I’ll admit that I’ve long had a soft spot for the original Suspiria. I first saw it at a University film society in the early 1980s. (I wasn’t even a student there, but they had the full uncensored cut, so naturally I inveigled my way in!) I had, I suppose, been expecting just another slice n’ dicer and was quite blown away by what I saw on the screen. To me, it was an almost overwhelming onslaught of vibrant colour, copious bloodshed and histrionic terror, quite unlike any other horror movie I’d ever seen. One thing it most certainly wasn’t was pretentious. Sadly, I can’t say the same about this film, which is long and rambling and only occasionally fizzes into enough life to fully command my attention. It feels as though it’s a long-cherished dream project for Guadagnino, and the problem with such an undertaking is that, while the director knows exactly what he’s trying to say at any given moment, the audience is not always quite so lucky.
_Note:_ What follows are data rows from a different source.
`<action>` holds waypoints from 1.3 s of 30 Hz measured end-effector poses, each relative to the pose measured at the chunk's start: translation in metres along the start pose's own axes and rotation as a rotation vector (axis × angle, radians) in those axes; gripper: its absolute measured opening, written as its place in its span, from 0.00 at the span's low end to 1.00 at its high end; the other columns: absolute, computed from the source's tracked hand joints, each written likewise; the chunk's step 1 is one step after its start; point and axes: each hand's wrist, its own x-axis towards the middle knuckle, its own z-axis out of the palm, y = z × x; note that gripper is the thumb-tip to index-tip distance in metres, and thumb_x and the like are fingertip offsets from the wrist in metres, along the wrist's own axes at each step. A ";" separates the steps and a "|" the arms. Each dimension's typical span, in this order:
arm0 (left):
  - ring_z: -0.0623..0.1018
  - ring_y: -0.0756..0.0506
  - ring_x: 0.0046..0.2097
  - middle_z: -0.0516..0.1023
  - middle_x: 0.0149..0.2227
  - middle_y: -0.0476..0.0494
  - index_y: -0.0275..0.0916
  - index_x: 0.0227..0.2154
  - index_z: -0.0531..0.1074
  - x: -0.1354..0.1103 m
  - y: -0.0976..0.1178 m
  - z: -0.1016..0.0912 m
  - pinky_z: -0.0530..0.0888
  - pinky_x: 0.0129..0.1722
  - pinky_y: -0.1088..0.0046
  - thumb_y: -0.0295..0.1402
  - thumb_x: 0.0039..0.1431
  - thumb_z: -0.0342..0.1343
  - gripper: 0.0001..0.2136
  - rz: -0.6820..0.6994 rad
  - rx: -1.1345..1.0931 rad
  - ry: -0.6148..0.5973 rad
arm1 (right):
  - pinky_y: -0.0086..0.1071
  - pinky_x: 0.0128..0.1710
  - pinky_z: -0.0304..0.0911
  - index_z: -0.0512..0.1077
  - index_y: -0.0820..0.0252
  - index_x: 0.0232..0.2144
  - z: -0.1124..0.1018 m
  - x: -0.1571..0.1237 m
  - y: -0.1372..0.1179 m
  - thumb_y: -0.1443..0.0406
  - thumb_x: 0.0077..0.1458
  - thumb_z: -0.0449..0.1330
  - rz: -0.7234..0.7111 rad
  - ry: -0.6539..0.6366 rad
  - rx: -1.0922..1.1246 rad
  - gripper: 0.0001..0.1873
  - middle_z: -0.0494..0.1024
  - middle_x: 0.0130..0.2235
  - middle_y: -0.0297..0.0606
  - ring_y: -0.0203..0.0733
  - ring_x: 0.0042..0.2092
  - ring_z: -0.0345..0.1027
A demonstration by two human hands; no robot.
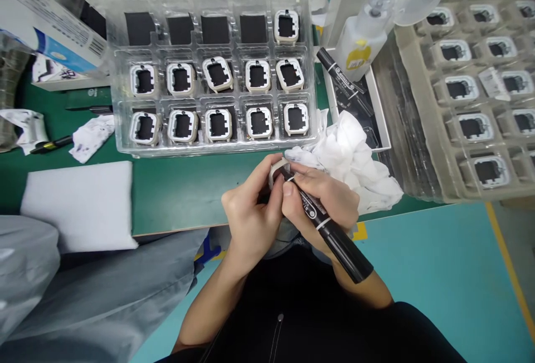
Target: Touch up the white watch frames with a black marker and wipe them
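Between the fingers of my left hand (253, 212) is a small white watch-case-like frame (279, 169), tilted and partly hidden by the fingers. My right hand (324, 198) grips a black marker pen (330, 229), its writing end against or very close to the frame; the exact contact is covered by my fingers. Just beyond my hands stands a clear plastic tray (200, 148) with similar white frames (218, 124) in its front two rows and one more at the back right. Crumpled white tissue (355, 156) lies beside my right hand.
A white box (382, 145) holds another marker (340, 78), with a pump bottle (363, 39) near it. Stacked trays of frames (443, 184) are at the right. A white cloth (79, 204) and a carton (54, 23) are at the left. Grey-blue fabric (104, 296) shows lower left.
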 end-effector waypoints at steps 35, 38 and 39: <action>0.70 0.52 0.27 0.78 0.28 0.52 0.39 0.56 0.88 -0.001 -0.001 0.003 0.72 0.31 0.75 0.39 0.75 0.66 0.14 -0.039 -0.009 -0.005 | 0.32 0.42 0.86 0.78 0.50 0.41 -0.007 0.004 0.004 0.65 0.70 0.70 0.223 -0.037 0.160 0.05 0.89 0.38 0.29 0.40 0.40 0.90; 0.72 0.51 0.28 0.80 0.28 0.51 0.39 0.54 0.89 0.002 -0.001 0.001 0.72 0.31 0.75 0.40 0.73 0.68 0.14 -0.094 -0.046 -0.022 | 0.31 0.37 0.84 0.78 0.50 0.40 -0.009 0.006 0.006 0.62 0.71 0.69 0.263 -0.053 0.185 0.05 0.88 0.34 0.27 0.39 0.36 0.87; 0.73 0.50 0.28 0.80 0.29 0.50 0.39 0.54 0.89 0.002 -0.001 0.001 0.73 0.30 0.75 0.41 0.73 0.68 0.14 -0.108 -0.060 -0.026 | 0.32 0.36 0.84 0.78 0.50 0.39 -0.009 0.006 0.007 0.62 0.71 0.69 0.252 -0.062 0.175 0.05 0.87 0.34 0.28 0.39 0.36 0.87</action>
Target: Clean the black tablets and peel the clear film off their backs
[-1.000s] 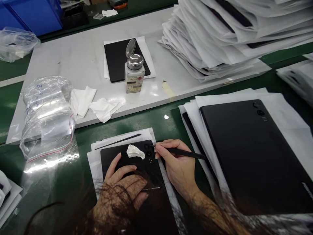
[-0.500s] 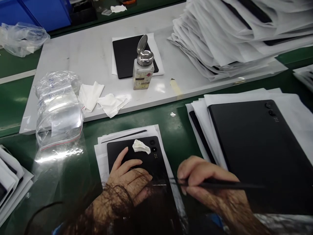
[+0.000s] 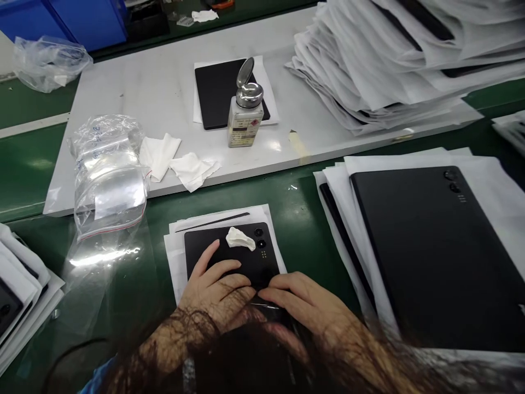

The story is broken up into six acts, and is set in a divided Germany in 1977, where the news is all about the the Baader-Meinhoff separatists and their exploits in Entebbe. Patricia (Chloe Grace Moretz), a student at a prestigious dance academy in West Berlin, comes seeking the help of elderly (and suspiciously latex-faced) psychiatrist Dr Joseph Klemperer, before running off into the night, leaving her journal for Klemperer to read. We then meet Susie Bannion (Dakota Johnson), who duly arrives at the self-same dance academy, eagerly looking to enrol. At her audition, she manages to catch the eye of influential dance tutor, Madame Blanc (Tilda Swinton), but not everything here is as it appears…
While Guadagnino certainly doesn’t stint on the bloodletting and the nudity, he does attempt to intellectualise what was once a very straightforward tale of witchcraft and demonic possession, pulling in strands of other – seemingly disparate – stories, with the result that they feel clumsily crowbarred into the proceedings. There’s the aforementioned Red Army Faction, and also Dr Klemperer’s tragic history during the Second World War, which, if nothing else, gives Suspiria’s original star, Jessica Harper, a brief cameo. And sadly, the only dancing in evidence seems to consist of people writhing around on the floor without recourse to any music.
Of course, this being a Luca Guadagnino film, it’s not a total loss – there’s a decent sense of foreboding throughout and some truly jarring bits of body horror – but with a punishing running time of two hours and thirty two minutes, this one is only for the hardiest viewers and those, like me, who can’t resist seeing how a brilliant original has been reinterpreted.